**Problem statement:**
How many lines in the records below hold the string "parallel"? Answer with the number alone.

**Records:**
------------

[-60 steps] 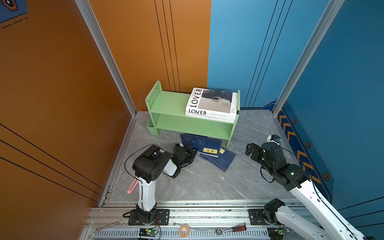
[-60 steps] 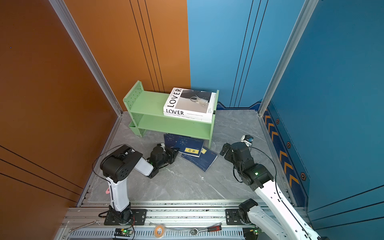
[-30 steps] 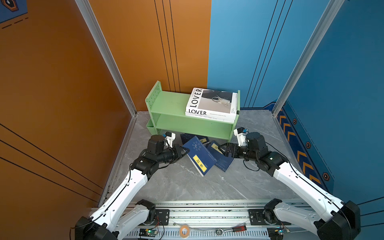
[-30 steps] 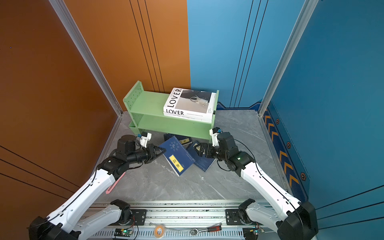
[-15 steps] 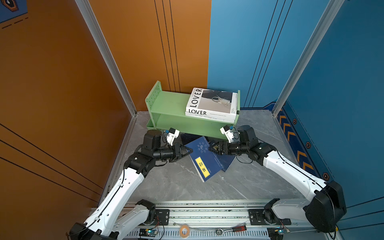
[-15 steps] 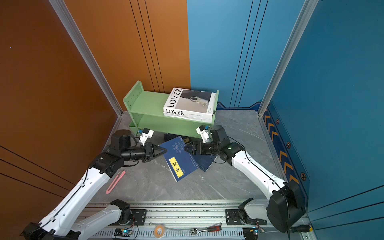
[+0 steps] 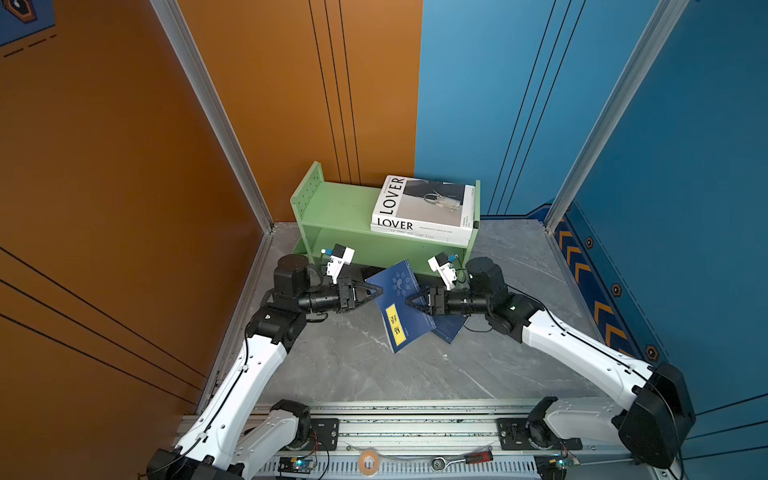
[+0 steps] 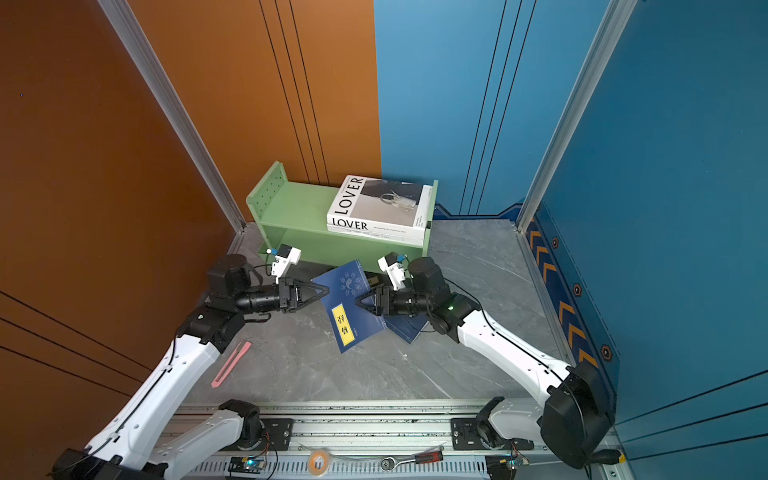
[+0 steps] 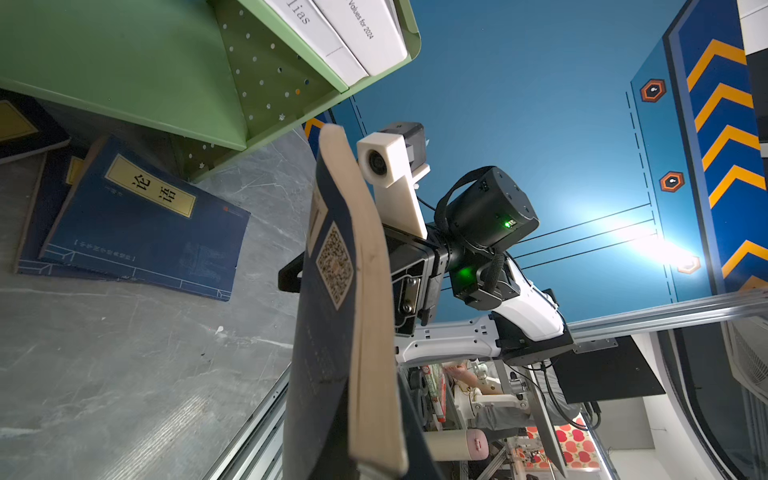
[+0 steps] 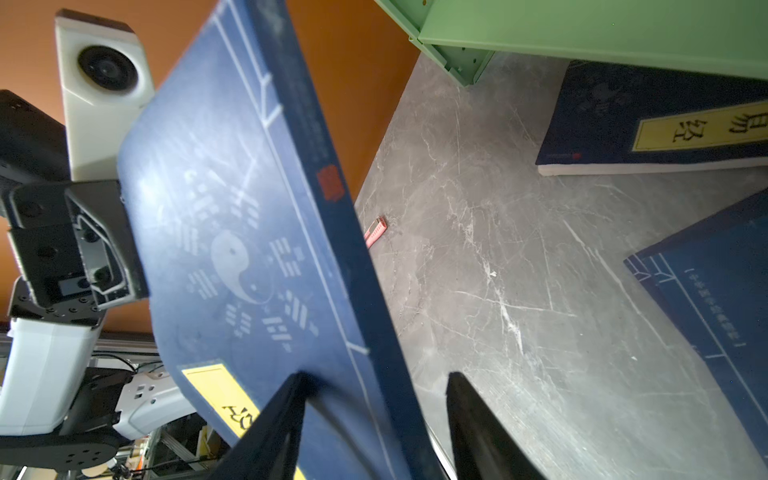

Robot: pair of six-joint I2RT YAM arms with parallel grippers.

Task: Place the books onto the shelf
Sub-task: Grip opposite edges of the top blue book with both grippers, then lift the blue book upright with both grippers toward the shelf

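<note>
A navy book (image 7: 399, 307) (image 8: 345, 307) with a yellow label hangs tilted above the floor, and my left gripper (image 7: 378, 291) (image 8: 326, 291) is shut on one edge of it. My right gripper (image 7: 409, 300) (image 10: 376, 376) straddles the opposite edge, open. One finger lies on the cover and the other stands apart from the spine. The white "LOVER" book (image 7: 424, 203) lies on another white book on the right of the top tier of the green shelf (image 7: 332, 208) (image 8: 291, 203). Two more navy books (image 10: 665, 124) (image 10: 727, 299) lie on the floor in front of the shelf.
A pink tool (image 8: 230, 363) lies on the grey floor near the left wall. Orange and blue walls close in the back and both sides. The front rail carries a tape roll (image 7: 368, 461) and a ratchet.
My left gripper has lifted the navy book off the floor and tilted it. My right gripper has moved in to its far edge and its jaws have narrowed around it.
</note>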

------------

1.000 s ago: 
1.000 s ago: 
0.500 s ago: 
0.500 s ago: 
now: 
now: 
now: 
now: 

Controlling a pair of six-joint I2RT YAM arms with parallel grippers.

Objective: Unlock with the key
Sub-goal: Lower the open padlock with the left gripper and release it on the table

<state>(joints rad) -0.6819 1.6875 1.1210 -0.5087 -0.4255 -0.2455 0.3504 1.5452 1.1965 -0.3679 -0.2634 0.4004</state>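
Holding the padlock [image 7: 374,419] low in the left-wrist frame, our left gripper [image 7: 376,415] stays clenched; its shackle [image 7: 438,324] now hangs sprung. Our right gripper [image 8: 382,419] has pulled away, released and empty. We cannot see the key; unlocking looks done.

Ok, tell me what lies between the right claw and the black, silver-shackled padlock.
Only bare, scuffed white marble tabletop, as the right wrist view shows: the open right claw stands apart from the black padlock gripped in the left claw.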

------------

**Expected output:**
2